Cet arrêté, pris le 5 août 2014 par les ministres de l'écologie, du développement durable et de l'énergie, des affaires sociales et de la santé, ainsi que des outre-mer, autorise par dérogation la mise à disposition sur le marché et l'utilisation du malathion en Guyane pour une durée limitée. Il s'applique aux produits biocides de type « Insecticides, acaricides et produits utilisés pour lutter contre les autres arthropodes », contenant cette substance active, dans le cadre de la lutte antivectorielle.
L'autorisation est accordée pour une période déterminée, à compter du premier jour d'utilisation notifié à la direction générale de la prévention des risques. Les conditions d'application sont précisées en annexe de l'arrêté. À l'issue de cette période, un rapport devra être remis par les structures en charge des opérations de lutte antivectorielle aux ministres concernés.
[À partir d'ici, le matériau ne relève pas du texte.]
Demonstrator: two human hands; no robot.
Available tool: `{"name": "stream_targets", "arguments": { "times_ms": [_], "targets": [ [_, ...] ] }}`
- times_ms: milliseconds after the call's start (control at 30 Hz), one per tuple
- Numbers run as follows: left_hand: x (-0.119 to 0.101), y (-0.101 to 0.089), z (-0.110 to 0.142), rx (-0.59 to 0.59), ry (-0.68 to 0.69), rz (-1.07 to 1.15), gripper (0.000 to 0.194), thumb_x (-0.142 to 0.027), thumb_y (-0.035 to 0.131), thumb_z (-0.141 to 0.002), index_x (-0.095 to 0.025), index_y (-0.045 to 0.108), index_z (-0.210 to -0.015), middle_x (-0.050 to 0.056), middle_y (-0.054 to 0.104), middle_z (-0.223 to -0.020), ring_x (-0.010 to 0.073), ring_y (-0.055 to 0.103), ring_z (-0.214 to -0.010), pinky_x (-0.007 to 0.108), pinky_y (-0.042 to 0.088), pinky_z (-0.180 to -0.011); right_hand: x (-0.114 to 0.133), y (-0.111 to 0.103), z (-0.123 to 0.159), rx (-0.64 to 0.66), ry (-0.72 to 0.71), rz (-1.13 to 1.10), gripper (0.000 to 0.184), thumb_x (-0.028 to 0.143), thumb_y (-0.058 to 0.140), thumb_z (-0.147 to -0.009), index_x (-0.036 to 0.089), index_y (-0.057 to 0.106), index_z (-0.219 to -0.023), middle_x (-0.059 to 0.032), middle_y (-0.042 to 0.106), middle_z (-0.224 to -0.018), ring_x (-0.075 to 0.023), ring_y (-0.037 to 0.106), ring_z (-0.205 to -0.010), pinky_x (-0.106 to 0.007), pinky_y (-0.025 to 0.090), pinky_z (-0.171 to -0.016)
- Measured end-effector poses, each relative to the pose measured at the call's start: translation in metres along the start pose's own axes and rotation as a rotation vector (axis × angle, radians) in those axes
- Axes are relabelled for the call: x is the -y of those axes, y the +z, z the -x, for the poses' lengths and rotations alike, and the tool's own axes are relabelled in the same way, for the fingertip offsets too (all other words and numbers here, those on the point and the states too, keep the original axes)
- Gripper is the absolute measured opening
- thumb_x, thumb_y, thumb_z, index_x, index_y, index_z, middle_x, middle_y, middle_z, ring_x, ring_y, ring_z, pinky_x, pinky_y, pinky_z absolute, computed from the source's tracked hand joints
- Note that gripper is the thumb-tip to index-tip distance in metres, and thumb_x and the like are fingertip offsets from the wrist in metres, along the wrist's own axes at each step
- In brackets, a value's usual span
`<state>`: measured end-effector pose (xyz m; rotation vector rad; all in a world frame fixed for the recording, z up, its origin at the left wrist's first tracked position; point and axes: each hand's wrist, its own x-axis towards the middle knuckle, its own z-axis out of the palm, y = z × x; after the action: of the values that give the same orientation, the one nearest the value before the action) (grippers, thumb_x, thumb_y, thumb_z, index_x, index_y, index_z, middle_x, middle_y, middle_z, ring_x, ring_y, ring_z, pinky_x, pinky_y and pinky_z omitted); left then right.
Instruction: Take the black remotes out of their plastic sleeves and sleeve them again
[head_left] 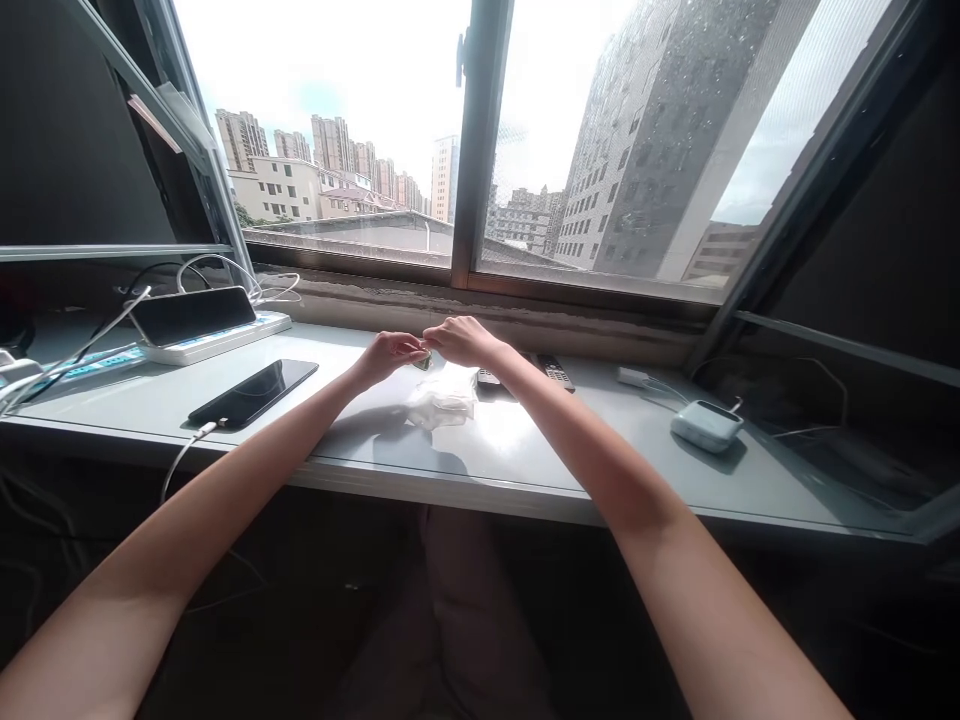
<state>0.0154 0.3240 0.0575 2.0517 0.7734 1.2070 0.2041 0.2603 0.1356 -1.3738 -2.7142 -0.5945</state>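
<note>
My left hand (388, 355) and my right hand (461, 340) meet fingertip to fingertip above the back middle of the desk. Fingers of both are pinched closed. Just under the fingertips shows a small dark-greenish thing (424, 362), too small to name; which hand has hold of it is unclear. Below and slightly right of it, a crumpled whitish, see-through plastic bag (444, 398) lies in bright light on the desk. A dark remote control (556, 372) with light buttons lies beyond my right wrist, and another keyed device (489, 378) is partly covered by that wrist.
On the desk (360, 440), a black phone (255, 393) with a white cable (184, 455) lies left. Another phone (196, 316) leans on a white power strip (217, 340) among cables. A pale boxy device (706, 425) sits right. The window frame (469, 150) rises behind.
</note>
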Motion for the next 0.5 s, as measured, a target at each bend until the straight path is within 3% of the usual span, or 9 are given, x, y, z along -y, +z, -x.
{"name": "stream_targets", "arguments": {
  "times_ms": [167, 267, 367, 433, 500],
  "targets": [
    [-0.01, 0.007, 0.006, -0.086, 0.025, -0.148, 0.051, -0.062, 0.079, -0.062, -0.014, 0.075, -0.08, 0.012, 0.075, -0.076, 0.03, 0.072, -0.076, 0.044, 0.056, -0.076, 0.0, 0.009, -0.005, 0.013, 0.103, -0.113, 0.041, 0.038, 0.029, -0.108, 0.021, 0.067, -0.108, -0.0075, 0.071, -0.099, -0.0203, 0.064, -0.084, -0.025, 0.034, -0.064],
    [-0.014, -0.005, 0.005, -0.179, 0.043, -0.202, 0.047, -0.061, 0.078, -0.066, -0.016, 0.076, -0.08, 0.01, 0.076, -0.08, 0.0283, 0.071, -0.079, 0.04, 0.055, -0.079, -0.002, 0.013, -0.006, 0.008, 0.179, -0.192, 0.042, 0.047, 0.029, -0.107, 0.022, 0.06, -0.12, -0.0068, 0.071, -0.099, -0.0209, 0.065, -0.086, -0.025, 0.036, -0.064],
    [-0.019, -0.042, 0.009, -0.363, 0.005, -0.36, 0.038, -0.053, 0.077, -0.072, -0.016, 0.077, -0.083, 0.009, 0.075, -0.092, 0.0241, 0.068, -0.087, 0.035, 0.052, -0.081, -0.002, 0.015, 0.01, -0.082, 0.237, -0.325, 0.038, 0.046, 0.036, -0.106, 0.02, 0.057, -0.124, -0.0036, 0.072, -0.09, -0.0195, 0.066, -0.083, -0.025, 0.038, -0.067],
    [-0.019, -0.081, 0.02, -0.527, -0.085, -0.535, 0.031, -0.043, 0.081, -0.072, -0.015, 0.077, -0.084, 0.008, 0.073, -0.1, 0.0209, 0.063, -0.088, 0.031, 0.05, -0.079, 0.006, 0.012, 0.036, -0.203, 0.204, -0.478, 0.03, 0.041, 0.04, -0.107, 0.022, 0.059, -0.12, -0.0003, 0.071, -0.089, -0.0163, 0.065, -0.078, -0.025, 0.041, -0.07],
    [-0.015, -0.126, 0.038, -0.64, -0.263, -0.647, 0.034, -0.04, 0.08, -0.074, -0.012, 0.077, -0.092, 0.005, 0.073, -0.09, 0.0173, 0.06, -0.078, 0.03, 0.048, -0.074, 0.022, 0.005, 0.076, -0.345, 0.11, -0.688, 0.033, 0.043, 0.034, -0.107, 0.024, 0.057, -0.121, 0.0005, 0.07, -0.092, -0.0133, 0.064, -0.069, -0.026, 0.045, -0.069]
  ]
}}
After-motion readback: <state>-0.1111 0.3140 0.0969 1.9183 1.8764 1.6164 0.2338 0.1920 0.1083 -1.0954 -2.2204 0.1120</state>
Cette mesure est justifiée par l'épidémie de chikungunya en cours dans les Antilles et son extension en Guyane, ainsi que par la résistance des moustiques vecteurs locaux à d'autres produits adulticides. L'arrêté s'appuie sur des avis de l'Agence nationale de sécurité sanitaire de l'alimentation, de l'environnement et du travail et du Haut Conseil de la santé publique, qui encadrent les modalités d'utilisation du malathion pour prévenir la propagation de l'épidémie.
Le préfet de la région Guyane est chargé de l'exécution de cet arrêté, qui repose sur des dispositions du code de l'environnement et du règlement européen relatif aux produits biocides. La demande initiale avait été formulée par le préfet de Guyane en février 2014, en réponse à la situation sanitaire urgente.